• [What the task asks]: Every line containing the string "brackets" is to be copied from the records.

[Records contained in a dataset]
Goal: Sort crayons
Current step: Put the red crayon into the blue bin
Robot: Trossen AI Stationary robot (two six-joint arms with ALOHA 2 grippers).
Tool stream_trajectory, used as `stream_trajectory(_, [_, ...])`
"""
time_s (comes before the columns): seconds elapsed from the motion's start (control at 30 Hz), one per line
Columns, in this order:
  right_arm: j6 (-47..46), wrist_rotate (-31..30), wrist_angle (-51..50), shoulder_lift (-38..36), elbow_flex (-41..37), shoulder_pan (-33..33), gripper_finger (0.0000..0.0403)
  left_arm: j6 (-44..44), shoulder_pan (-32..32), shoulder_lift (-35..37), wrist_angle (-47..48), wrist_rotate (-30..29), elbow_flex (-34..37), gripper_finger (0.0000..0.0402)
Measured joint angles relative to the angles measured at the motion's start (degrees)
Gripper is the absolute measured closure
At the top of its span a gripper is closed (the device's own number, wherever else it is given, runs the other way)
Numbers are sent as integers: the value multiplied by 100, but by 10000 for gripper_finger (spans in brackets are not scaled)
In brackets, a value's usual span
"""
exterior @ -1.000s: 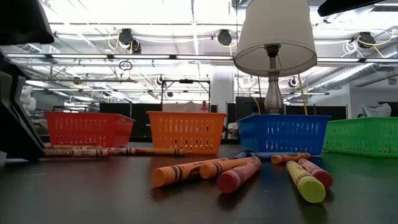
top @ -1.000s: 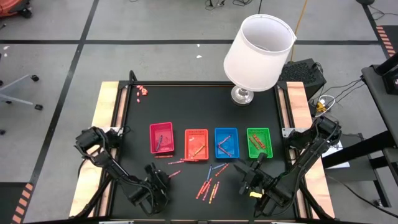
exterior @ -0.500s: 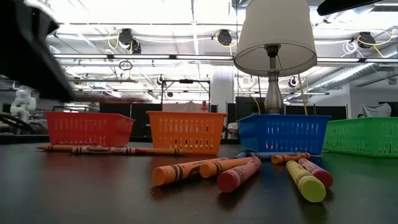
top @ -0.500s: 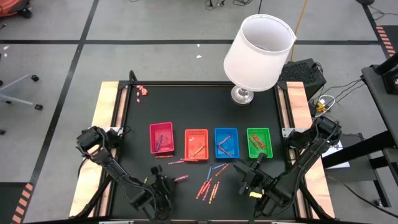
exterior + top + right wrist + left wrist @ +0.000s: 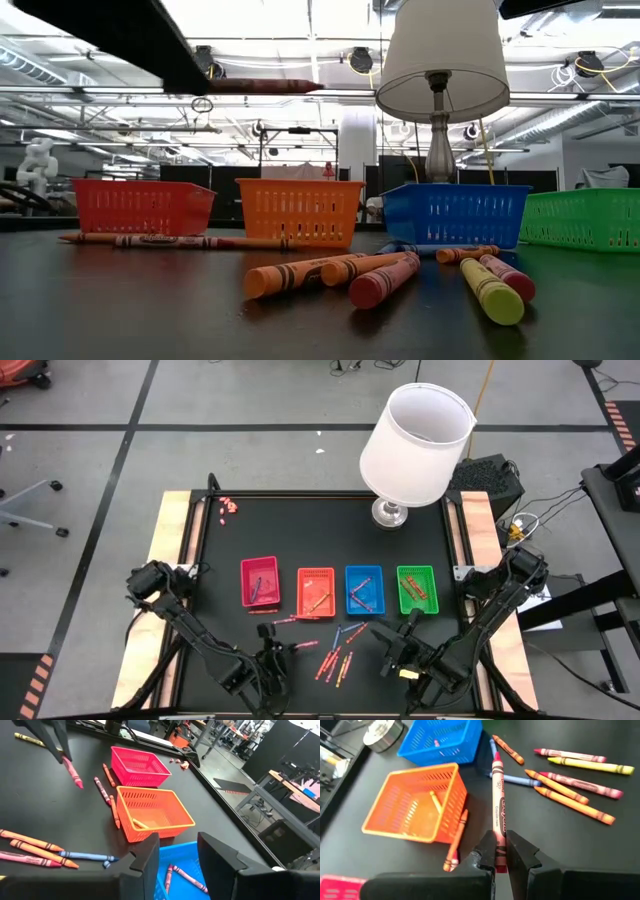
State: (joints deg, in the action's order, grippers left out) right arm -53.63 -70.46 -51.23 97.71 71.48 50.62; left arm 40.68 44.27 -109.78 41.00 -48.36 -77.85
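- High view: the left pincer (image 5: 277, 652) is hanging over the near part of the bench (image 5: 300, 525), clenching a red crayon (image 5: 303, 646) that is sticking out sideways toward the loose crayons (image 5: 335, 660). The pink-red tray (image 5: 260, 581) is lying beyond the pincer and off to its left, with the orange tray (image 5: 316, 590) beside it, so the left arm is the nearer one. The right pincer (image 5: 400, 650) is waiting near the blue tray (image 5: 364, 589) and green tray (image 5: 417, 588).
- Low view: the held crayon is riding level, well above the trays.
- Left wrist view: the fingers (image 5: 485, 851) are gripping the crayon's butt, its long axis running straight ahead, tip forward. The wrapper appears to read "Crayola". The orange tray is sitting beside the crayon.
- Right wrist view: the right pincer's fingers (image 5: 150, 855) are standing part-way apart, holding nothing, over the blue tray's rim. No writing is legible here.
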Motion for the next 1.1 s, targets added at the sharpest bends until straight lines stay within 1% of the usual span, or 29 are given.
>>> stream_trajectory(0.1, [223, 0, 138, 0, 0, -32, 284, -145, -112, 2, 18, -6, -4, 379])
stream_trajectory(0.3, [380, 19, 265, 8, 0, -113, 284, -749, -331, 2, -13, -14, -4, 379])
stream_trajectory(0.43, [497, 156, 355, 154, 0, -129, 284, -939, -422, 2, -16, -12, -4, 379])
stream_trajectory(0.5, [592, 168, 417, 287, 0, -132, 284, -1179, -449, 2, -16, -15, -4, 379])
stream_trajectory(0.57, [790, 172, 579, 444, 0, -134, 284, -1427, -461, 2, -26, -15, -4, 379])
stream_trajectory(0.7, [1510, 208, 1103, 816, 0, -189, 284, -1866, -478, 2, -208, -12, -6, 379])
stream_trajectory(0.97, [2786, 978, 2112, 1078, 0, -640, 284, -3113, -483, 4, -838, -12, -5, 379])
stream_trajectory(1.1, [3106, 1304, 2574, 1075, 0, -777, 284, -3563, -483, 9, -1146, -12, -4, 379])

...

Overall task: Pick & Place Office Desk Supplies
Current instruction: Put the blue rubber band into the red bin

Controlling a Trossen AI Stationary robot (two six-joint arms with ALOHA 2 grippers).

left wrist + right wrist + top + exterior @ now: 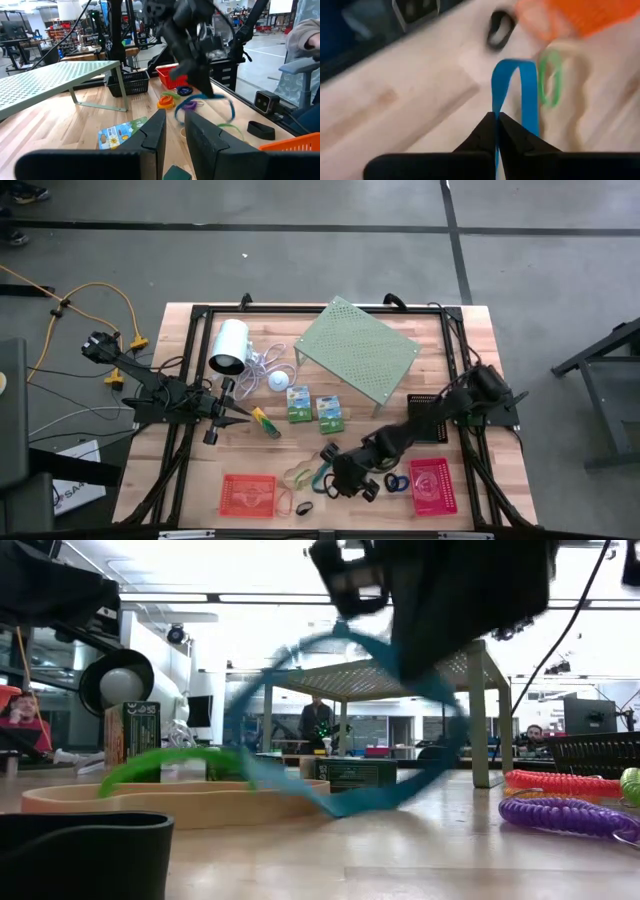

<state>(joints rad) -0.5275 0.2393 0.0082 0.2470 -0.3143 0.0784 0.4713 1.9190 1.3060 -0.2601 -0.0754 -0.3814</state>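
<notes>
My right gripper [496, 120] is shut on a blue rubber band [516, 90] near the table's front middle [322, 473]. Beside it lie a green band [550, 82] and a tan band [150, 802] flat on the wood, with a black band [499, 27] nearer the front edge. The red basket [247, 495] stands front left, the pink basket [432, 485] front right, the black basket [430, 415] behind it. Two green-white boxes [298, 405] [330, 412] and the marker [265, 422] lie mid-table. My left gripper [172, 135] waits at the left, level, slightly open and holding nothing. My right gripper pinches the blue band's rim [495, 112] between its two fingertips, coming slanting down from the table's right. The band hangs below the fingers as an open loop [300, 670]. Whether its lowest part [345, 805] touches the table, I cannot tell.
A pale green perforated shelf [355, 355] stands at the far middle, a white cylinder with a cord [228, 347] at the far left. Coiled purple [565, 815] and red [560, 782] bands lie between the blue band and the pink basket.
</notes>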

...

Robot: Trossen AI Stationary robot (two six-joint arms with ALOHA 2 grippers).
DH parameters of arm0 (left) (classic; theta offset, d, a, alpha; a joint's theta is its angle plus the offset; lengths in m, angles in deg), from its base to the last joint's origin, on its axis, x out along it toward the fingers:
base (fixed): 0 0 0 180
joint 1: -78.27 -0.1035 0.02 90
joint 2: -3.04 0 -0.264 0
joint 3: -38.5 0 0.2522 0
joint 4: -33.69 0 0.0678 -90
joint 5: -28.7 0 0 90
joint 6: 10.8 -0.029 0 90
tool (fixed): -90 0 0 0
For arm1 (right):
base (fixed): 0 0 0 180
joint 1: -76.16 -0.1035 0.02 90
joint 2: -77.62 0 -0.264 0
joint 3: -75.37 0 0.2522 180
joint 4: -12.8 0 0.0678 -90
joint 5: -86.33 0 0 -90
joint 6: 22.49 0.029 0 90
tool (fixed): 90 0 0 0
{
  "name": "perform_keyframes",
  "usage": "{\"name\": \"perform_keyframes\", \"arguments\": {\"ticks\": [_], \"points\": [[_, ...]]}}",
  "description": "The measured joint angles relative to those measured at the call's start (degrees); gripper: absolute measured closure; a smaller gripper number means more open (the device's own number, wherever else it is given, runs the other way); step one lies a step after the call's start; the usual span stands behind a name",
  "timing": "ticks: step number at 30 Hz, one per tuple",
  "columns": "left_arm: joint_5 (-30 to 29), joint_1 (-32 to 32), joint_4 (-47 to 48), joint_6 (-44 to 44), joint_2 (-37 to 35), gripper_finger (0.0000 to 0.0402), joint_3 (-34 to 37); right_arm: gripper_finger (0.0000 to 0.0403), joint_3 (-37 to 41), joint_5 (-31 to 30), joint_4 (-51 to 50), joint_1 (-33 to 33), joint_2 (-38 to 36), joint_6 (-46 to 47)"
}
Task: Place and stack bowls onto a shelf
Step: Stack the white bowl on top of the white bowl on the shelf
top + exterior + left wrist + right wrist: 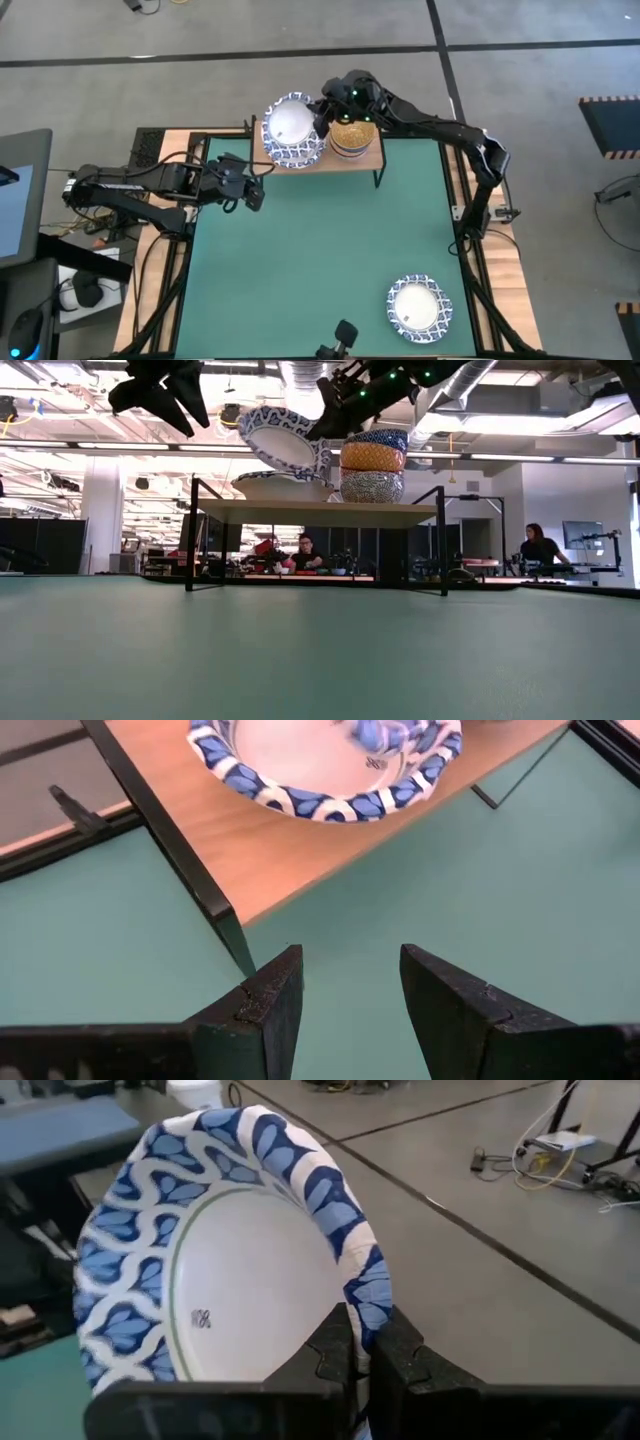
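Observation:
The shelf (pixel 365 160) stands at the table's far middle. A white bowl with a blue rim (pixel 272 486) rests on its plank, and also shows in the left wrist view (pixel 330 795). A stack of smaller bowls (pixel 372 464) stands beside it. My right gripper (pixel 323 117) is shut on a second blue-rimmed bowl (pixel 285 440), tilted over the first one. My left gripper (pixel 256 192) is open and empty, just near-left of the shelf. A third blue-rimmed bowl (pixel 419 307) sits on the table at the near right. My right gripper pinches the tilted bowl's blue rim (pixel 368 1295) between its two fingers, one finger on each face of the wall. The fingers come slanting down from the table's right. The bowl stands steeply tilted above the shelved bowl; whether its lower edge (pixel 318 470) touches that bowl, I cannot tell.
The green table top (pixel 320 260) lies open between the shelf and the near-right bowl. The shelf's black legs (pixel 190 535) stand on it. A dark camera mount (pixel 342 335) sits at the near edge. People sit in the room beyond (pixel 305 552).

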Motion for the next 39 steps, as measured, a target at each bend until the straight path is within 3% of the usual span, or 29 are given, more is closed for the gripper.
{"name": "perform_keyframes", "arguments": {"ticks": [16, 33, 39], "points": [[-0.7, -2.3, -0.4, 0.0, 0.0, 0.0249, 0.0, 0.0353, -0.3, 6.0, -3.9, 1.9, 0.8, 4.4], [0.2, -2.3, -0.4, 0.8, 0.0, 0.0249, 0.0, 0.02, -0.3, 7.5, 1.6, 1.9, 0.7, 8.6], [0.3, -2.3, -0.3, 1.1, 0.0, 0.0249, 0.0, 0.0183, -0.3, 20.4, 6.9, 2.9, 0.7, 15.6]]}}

• [Solution for this task]:
Numbers are sent as integers: the value multiplied by 100, but by 10000 for gripper_finger (spans in brackets are not scaled)
In brackets, a value's usual span

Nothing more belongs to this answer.